Une ouverture, une nouvelle fois surréaliste, sans slip de peau, mais en pot de terre sur un air emprunté à Robbie Williams et son Angels. Pot de terre contre pot de fer, c’est qui le plus grand groupe de la planète ? Fat White Family et ses démons. Nous voilà déjà en train de succomber sur Tinfoil Deathstar, déchu de la monogamie avec Polygamy Is Only For The Chief. Je profite d’une petite pause de synthé pour échapper au vilain frotteur-pogoteur qui me maltraite depuis dix minutes. Without Consent sublime cette réalité, moi je ne suis pas là pour me faire lacérer par un boulet.

Le set avance et le moment le plus subversif pour l’instant reste la maltraitance d’un ficus déplacé au gré des humeurs de Lias. On a connu plus décadent ! Lias est comme un cactus, qui s’y frotte s’y pique, il ne faut pas trop le provoquer, n’est-ce pas Goulven élève attentif à qui Lias a refilé la plante verte d’ornement ? Hits Hits Hits, hourrah le concert se tient, la tension musicale commence à devenir sexuelle, on s’y attendait. Ce n’est plus le cactus que Lias touche, il feint le geste, se sent, mais ne bave pas. On se reprend et il nous chante un merveilleux Fringe Runner soutenu par les flûtes d’Alex White et les guitares du frangin Nathan et d’Adam J Harmer . Puis c’est la minute crooner sur le titre Religion For One, avant d’attaquer la fureur sur Feet et ses vagues de slameuses qui surf sur une mer agitée. Un temps à savourer a « cup of Tea » sur le dos, n’est ce pas !
Trêve de rêveries et de placement de copine, il faut atterrir et revenir sur le sable avec Whitest Boy On The Beach et ses « Baby can you tell me how the universe began? ». Un concert qui se termine un peu trop vite à mon goût avec l’envie déjà d’y retourner, version festival là ou Lias se lâche vraiment.

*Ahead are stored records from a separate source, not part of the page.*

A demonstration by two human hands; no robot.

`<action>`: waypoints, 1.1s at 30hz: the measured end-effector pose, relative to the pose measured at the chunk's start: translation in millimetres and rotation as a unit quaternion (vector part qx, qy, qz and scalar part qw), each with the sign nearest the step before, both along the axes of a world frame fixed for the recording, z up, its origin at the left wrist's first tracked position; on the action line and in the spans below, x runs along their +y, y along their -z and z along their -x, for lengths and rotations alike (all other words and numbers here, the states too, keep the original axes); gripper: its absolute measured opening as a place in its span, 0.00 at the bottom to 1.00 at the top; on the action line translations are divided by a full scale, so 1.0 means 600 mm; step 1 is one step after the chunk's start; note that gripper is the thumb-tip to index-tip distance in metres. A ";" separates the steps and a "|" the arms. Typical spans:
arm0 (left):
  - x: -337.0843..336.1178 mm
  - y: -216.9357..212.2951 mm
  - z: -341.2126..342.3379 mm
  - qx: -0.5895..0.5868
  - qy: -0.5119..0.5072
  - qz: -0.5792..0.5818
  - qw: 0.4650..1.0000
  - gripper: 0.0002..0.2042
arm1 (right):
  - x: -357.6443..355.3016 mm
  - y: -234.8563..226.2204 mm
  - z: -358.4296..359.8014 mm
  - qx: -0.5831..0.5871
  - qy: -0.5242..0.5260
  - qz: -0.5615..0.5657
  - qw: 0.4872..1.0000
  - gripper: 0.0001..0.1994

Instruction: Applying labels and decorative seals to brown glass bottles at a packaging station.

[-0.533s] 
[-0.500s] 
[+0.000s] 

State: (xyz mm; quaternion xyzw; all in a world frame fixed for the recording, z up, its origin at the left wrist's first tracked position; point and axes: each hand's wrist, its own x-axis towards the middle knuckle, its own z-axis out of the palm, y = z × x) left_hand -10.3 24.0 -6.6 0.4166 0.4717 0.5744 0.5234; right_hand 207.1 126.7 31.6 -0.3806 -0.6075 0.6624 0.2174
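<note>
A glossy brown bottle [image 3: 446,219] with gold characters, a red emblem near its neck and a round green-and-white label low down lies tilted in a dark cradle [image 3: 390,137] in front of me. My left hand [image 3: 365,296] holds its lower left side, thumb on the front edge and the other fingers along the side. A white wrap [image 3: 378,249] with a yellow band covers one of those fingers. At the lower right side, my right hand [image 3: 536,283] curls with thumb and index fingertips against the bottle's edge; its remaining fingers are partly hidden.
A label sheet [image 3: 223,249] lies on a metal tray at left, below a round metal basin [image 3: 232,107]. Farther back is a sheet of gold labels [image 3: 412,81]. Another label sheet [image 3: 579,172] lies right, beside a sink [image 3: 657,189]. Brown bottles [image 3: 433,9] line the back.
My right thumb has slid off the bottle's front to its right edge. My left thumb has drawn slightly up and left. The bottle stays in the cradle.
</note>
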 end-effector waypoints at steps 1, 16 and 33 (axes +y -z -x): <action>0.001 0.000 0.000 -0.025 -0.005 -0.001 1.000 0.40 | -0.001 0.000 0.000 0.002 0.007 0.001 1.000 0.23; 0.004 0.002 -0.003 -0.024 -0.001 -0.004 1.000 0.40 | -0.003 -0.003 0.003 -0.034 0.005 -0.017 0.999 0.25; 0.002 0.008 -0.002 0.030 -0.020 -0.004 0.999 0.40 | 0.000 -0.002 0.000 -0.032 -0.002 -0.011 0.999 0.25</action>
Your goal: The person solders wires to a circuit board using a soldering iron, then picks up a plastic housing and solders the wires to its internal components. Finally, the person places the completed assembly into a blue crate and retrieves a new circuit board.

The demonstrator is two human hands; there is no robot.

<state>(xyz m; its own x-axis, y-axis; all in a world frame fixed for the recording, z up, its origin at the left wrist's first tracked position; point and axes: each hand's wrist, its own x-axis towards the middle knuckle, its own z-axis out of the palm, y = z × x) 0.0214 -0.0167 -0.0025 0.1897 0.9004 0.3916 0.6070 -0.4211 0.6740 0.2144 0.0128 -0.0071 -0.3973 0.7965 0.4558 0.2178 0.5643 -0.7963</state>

La place est libre et la scène se destine à une soirée en club. La petite tribu de Leeds installe son matériel : trois synthés, deux guitares, une batterie et quatre microphones composent la famille Adult DVD. La jeunesse prend le contrôle d’un tour operator aux hooks accrocheurs et grooves entraînants . C’est un très bon programme pour adulte, diffusé après minuit pour quiconque a un décodeur Casio millésimé. C’est kitsch comme du Bill Murray, c’est chaud comme du Hot Set et pour ceux qui préfèrent ne rien faire, il reste à danser sur Do Nothing. Musicalement c’est frais, c’est pêchu, c’est anglais quoi ! Un set où tout le monde s’amuse et sourit, dommage que dans le public, le frotteur aux bras longs tire sur les fils fluorescents du microphone. “Lâchez les chiens au soleil, mordez-le, il finira par rendre la bouteille de vin qu’il a volé sur scène à Harry Hanson le sympathique leader du groupe.

Chouette, demain c’est dimanche et ils ont prévu un ciel bleu, clin d’œil au prochain rendez-vous en terre Malouine du 13 au 16 août pour la Collection Eté de la Route Du Rock 2025. Il va faire chaud, préparez le Pulp citron – orange, acide ou doux comme un bonbon Very Bad Kids.